Flanagan's artwork deals primarily with technology and what its design and use reveal about society. Through sculpture, video game mods, and networked databases she investigates how human relationships manifest in and are influenced by the technological artifacts that permeate the modern world. Other work is concerned with cyber-feminism and the representation of women in cyberculture. Most recently giantJoystick, a ten-foot-tall working joystick designed for collaborative play of Atari 2600 games. It appeared in the 2007 show Feedback at the Laboral Art Center, Spain. [2] [domestic] [3] is a hack of Unreal Tournament 2003 combining elements of digital narrative and video game play to address Flanagan's childhood experience of a house fire and issues of memory and location.
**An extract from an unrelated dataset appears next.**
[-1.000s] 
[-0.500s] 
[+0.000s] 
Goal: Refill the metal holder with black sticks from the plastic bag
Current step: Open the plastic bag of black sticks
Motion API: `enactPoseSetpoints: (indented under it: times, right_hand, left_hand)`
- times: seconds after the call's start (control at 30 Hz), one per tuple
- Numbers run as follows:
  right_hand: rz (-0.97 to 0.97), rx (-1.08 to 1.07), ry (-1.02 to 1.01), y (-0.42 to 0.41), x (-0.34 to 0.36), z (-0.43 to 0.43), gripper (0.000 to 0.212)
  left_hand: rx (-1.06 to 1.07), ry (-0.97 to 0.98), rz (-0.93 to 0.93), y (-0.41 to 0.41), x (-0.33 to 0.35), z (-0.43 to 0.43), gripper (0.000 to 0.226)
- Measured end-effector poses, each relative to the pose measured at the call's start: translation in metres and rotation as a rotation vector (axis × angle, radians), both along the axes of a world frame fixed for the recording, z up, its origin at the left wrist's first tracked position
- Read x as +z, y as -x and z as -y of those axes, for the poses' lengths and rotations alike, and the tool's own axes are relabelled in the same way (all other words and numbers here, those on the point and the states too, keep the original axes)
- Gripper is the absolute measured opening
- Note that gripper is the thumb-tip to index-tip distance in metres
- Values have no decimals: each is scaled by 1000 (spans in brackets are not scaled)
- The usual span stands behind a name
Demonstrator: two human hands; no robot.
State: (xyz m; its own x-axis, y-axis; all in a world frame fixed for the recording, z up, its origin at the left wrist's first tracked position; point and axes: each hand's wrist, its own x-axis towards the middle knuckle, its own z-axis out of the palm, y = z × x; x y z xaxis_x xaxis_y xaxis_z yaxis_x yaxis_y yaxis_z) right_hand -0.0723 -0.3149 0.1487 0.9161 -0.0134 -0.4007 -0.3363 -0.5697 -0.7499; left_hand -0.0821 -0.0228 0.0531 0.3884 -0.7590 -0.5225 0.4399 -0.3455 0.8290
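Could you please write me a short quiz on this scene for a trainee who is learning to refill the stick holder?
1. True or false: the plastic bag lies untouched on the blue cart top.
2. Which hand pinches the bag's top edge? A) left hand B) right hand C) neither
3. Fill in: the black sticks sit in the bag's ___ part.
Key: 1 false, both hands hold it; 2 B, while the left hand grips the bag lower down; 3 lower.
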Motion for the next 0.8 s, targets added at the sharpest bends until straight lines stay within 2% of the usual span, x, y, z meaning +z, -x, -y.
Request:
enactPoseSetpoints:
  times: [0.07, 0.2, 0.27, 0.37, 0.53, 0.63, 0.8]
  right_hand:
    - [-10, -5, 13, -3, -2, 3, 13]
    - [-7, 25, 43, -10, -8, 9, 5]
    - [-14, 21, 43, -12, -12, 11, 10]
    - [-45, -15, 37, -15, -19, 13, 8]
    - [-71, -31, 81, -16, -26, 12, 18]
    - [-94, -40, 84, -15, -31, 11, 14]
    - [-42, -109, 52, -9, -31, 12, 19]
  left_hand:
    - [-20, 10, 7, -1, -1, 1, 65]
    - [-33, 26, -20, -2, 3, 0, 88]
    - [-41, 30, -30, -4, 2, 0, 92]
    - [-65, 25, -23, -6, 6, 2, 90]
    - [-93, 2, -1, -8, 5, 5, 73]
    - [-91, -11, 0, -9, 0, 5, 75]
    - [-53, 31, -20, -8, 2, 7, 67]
It was featured in the book New Media Art. Perhaps her most famous pieces are [phage][4] and [collection]. "[phage] functions by charting a computer hard drive‘s unique movements - through internet downloads, web sites visited, images and emails stored. The computer drives the artwork as a self-propelled artificial organism, filtering through all available material on the hard drive and morphing it into a floating-3D-computer world. In this way [phage] reflects not only the computer user’s technoculture, but also mementoes from his or her interactions."[5] [collection] is a similar program that networks and displays the contents of multiple computers. It has been shown in Sydney, Barcelona, and the 2002 Whiteny Biennial[6].

Writing

Most recently, Flanagan and Austin Booth co-edited re:skin a collection of fiction and theory addressing issues of technology, interface, and the body. Similitudini. Simboli. Simulacri (SIMilarities, Symbols, Simulacra), a book she co-authored with Matteo Bittanti, investigates the fan culture of The Sims. Finally,reload: rethinking women and cyberculture[7] was co-authored with Austin Booth. Flanagan has also contributed to a number of academic journals, anthologies, conference proceedings writing.

Tiltfactor

When Flanagan founded Tiltfactor, it was the only game research lab in New York City. Focusing on social activism and innovative software design, Tiltfactor has developed a number of games for underserved populations. The Adventures of Josie True is a web-based game designed to teach math and science to middle school girls. The Rapunsel Project is an game currently in development to teach computer programming to children. Tiltfactor's largest project is Values At Play, an investigation of how socially-responsible values can be consciously designed into video games. Members of the lab have also published papers on video game design and digital feminist art.